Task goal >> Wherever the word "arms" occurs in the listing below, copy that whole line.

+ + + + + + +

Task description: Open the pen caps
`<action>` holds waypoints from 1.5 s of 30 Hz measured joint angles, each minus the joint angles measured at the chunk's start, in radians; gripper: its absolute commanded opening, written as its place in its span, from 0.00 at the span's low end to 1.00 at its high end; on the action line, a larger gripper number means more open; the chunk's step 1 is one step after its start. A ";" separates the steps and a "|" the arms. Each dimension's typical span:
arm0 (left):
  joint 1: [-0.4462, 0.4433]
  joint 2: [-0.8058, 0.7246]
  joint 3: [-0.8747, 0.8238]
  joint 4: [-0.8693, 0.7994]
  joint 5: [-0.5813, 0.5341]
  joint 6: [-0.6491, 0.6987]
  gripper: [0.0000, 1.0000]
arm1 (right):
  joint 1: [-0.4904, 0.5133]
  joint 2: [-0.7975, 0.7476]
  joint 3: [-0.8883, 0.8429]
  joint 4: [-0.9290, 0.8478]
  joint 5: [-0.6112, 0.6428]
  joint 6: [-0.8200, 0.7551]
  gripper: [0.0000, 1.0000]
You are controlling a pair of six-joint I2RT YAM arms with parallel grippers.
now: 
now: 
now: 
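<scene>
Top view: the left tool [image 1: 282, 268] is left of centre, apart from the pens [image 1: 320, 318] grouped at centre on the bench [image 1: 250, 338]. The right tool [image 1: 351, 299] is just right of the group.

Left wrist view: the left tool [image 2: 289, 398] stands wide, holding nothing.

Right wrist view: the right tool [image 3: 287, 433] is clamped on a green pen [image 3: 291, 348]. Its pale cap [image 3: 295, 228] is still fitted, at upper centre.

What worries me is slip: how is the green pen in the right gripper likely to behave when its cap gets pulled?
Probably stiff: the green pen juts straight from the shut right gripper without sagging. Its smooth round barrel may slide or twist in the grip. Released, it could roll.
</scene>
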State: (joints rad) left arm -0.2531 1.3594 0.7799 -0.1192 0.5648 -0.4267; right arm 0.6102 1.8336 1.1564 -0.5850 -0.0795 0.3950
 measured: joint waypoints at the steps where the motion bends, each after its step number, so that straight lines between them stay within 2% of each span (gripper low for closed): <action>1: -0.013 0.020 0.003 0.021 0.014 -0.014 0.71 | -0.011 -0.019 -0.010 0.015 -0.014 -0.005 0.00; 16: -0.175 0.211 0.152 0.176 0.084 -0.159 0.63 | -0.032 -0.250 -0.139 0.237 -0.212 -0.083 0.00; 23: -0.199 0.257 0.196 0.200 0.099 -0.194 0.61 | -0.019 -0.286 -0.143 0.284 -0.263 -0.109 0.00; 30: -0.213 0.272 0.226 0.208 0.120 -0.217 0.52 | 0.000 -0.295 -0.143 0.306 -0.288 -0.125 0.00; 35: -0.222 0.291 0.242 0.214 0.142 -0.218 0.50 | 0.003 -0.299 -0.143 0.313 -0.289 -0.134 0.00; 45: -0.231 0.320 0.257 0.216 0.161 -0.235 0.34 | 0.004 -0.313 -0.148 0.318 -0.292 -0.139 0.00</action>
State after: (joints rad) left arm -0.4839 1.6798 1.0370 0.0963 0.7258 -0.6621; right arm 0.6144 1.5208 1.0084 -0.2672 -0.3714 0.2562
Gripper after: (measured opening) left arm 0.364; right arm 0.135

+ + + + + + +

Output for this task >>
`<action>` holds waypoints from 1.5 s of 30 Hz measured joint angles, each minus the joint angles measured at the chunk's start, in radians; gripper: its absolute commanded opening, written as its place in its span, from 0.00 at the span's low end to 1.00 at its high end; on the action line, a larger gripper number means more open; the chunk's step 1 is one step after its start. A ";" separates the steps and a "|" the arms. Each dimension's typical span:
You are controlling a pair of six-joint I2RT YAM arms with parallel grippers.

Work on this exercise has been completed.